ナチスドイツ強制収容所 ©anneileino CC BY 00

 この「首尾一貫感覚」は、もともと1970年代に医療社会学者のアーロン・アントノフスキー博士(1923-1994)が医学的な聞き取り調査の成果として最初に提唱したものです。

 アントノフスキー博士は、第二次世界大戦下のナチスドイツの強制収容所に収容された体験を持つユダヤ人女性たちに着目しました。一生のトラウマになってもおかしくないような過酷な体験をした女性たちの中には、その後も厳しい難民生活を生き抜いたばかりか、更年期になってもなお良好な健康状態を維持し続けた人々がいました。

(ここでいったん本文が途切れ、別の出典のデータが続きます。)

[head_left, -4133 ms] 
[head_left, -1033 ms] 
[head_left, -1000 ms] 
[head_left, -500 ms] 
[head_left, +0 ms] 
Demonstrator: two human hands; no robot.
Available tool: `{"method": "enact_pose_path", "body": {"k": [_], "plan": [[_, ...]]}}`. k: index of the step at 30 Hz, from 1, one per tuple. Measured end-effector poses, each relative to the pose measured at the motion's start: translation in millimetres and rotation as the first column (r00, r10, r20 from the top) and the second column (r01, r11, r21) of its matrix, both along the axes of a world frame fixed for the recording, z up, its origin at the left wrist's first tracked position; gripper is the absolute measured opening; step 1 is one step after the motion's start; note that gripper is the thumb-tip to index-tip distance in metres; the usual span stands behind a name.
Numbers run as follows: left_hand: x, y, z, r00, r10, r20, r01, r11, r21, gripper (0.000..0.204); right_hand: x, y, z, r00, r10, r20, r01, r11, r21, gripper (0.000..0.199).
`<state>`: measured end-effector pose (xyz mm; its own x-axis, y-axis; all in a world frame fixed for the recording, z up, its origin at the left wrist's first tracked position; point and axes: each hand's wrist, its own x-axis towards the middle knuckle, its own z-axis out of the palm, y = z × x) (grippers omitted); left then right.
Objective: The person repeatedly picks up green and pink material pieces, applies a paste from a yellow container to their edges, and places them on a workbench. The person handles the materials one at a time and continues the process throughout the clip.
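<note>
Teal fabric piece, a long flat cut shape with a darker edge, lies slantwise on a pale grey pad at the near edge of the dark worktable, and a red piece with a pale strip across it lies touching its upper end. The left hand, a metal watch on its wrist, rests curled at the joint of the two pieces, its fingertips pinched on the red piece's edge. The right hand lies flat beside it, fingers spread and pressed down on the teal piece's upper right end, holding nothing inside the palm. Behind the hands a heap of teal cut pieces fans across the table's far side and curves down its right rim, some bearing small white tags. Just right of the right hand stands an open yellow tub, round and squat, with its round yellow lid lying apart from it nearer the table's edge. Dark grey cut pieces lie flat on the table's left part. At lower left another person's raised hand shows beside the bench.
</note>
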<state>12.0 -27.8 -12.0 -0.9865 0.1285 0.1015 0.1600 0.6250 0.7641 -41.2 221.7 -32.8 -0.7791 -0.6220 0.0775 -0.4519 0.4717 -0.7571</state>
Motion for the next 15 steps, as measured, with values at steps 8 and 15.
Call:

 博士は、そうした女性たちに共通していた考え方や思考を分析して、それを「首尾一貫感覚」と名づけたのです(山崎喜比古・戸ヶ里泰典・坂野純子編『ストレス対処能力SOC』、山崎喜比古著「ストレス対処力SOCの概念と定義」などを参照)。

 これは大きく3つの感覚からなっています。

■把握可能感─自分の置かれている状況や今後の展開を把握できると感じること
■処理可能感─自分に降りかかるストレスや障害にも対処できると感じること
■有意味感─自分の人生や自身に起こるどんなことにも意味があると感じること

 この3つの感覚については、後ほど詳述しますが、私が「首尾一貫感覚」について理解する際のポイントだと思うのは、これらが「感覚(Sense)」だということです。つまり、これら3つの感覚は、学術的な理論や学問として理解するよりも、成功体験や自己分析などを通じて、これらの感覚を高めていき、身体全体に染みわたっていくようになることが理想だと思います。